Я постарался, насколько возможно, использовать светлую окраску моей кожи и выдать себя за свободного гражданина. Но вскоре я понял, что мои старания пропадают даром: хоть всадникам вначале и в голову не пришло, что я раб, выглядели мы оба настолько странно, что они подвергли меня подробному допросу. Так как я очень смутно представлял себе, где мы находились, и совершенно не знал местности, я не был в состоянии сколько-нибудь вразумительно ответить на многочисленные вопросы всадников и очень быстро запутался. Это возбудило в них недоверие, и пока один из них всё ещё продолжал расспрашивать меня, другой, соскочив с лошади, схватил меня за воротник и закричал, что я либо беглый раб, либо похититель негров. Остальные двое в мгновение ока также соскочили с лошадей, и в то время как один из них схватил меня за плечо, другой накинулся на Томаса.

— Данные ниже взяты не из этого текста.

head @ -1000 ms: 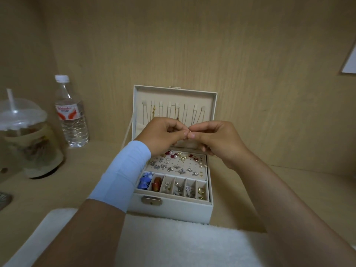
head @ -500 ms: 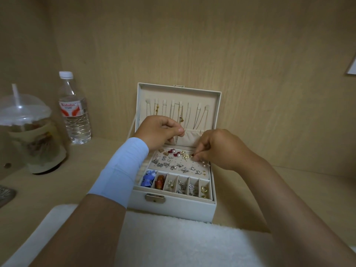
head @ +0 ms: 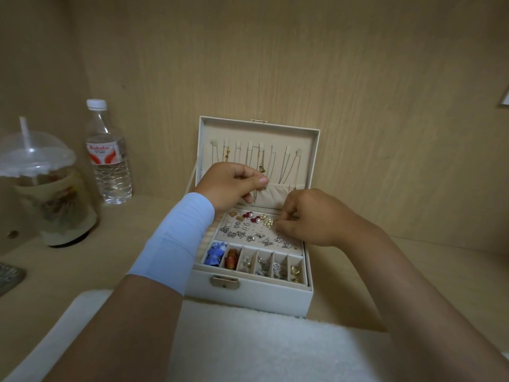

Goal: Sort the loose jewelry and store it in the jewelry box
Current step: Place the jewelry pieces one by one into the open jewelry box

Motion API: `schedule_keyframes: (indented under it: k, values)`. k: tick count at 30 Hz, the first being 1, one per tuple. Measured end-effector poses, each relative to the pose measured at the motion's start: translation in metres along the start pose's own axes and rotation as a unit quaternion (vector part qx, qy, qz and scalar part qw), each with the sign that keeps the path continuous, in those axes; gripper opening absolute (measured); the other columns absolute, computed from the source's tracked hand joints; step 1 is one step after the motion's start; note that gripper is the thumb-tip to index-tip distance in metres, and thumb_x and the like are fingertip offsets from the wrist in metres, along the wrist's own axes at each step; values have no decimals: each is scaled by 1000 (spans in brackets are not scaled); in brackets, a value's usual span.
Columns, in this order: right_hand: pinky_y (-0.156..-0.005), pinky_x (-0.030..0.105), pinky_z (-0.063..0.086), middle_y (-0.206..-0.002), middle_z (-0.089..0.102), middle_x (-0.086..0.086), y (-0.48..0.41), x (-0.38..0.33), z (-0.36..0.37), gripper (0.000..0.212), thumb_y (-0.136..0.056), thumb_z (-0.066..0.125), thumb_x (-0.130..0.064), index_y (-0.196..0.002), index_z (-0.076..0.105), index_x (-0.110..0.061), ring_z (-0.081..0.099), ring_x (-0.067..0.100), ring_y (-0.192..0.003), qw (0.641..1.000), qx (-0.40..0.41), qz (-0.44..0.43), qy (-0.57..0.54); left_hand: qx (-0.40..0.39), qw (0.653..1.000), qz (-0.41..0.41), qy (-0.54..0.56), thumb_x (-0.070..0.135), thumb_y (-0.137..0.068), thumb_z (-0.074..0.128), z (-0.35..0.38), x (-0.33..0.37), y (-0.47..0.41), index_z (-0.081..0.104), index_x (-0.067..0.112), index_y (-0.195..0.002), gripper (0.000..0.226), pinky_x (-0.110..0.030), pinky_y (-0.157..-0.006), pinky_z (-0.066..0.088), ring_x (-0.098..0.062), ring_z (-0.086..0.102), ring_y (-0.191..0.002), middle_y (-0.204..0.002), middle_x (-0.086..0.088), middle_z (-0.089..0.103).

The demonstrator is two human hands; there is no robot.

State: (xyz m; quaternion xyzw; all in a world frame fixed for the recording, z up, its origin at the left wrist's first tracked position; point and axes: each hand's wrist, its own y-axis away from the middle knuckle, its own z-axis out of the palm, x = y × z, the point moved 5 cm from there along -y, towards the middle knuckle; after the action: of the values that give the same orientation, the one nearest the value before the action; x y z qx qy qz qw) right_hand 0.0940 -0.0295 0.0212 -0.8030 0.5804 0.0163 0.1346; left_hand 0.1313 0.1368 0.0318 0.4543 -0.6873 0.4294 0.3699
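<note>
Head view: a person sorts jewelry at a white jewelry box (head: 249,297) that stands open on a pale wooden shelf, its lid upright against the back wall. Well left of the box stands a domed plastic cup (head: 41,188) with a straw, and between cup and box a capped water bottle (head: 108,155). Just in front of the box lies a white fleecy cloth (head: 248,346).

A left hand (head: 230,186), its forearm in a light blue sleeve (head: 176,238), hovers above the box's back left corner, in front of the necklaces (head: 261,161) hung inside the lid. Its fingers are curled, thumb pressed to forefinger on a tiny glinting piece (head: 265,186), too small to identify.

Inside the box, the flat panel (head: 257,234) is studded with rows of silver, gold, red and pearl earrings; six narrow compartments (head: 264,264) along the front hold more pieces.

A right hand (head: 311,219) rests over the panel's right edge. Its fingertips are pinched tight at the panel surface on an earring (head: 276,223), mostly hidden, just beside a gold cluster. The two hands are apart.
</note>
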Motion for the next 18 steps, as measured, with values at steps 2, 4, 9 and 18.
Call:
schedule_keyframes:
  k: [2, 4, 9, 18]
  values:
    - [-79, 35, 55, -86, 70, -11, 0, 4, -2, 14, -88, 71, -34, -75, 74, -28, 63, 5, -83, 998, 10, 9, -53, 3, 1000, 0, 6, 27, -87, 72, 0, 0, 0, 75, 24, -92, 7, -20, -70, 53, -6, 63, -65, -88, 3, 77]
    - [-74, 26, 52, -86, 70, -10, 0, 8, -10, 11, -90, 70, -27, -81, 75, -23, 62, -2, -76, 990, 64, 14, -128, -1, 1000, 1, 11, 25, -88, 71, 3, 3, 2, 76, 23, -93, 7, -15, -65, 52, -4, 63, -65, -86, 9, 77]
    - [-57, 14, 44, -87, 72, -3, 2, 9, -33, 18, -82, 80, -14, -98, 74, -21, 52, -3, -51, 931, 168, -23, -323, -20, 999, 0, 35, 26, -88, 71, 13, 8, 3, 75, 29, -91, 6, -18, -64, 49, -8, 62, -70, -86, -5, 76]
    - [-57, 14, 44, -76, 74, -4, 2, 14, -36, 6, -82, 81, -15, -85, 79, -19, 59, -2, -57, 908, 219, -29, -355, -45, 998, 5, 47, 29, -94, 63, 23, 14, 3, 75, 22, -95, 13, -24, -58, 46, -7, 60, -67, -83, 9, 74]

Томас вырвался из его рук и побежал. Но, отбежав недалеко, он оглянулся и, увидев, что я повален на землю, забыл о своих ранах, о том, как он слаб, об опасности, которая ему грозила; он схватил свою палку и бросился мне на помощь. Напавшие на меня так сильно сдавили мне горло, что я не мог пошевельнуться и едва не потерял сознания. В то время как один из нападавших продолжал держать меня, второй вскочил и бросился на Томаса, который одним ударом повалил своего противника и бежал ко мне, высоко подмяв свою дубинку. Его новый противник был силён и ловок. Он увернулся от удара, и они сразу же схватились друг с другом. Томас ещё плохо владел левой рукой; кроме того, потеря крови и длительное голодание сильно его изнурили. Несмотря на это, он яростно боролся и уже почти одерживал верх, как вдруг тот, кого он опрокинул наземь в начале боя, пришёл в себя и, вскочив на ноги, поспешил на помощь своему спутнику. С обоими одновременно Томас справиться уже не мог. Они повалили его на землю и связали ему руки; то же самое было сделано и со мной. Вытащив из седельных сумок ещё одну верёвку, обвязав ею каждого из нас за шею, они заставили нас бежать, подгоняя плетью, чтобы мы не отставали от их лошадей.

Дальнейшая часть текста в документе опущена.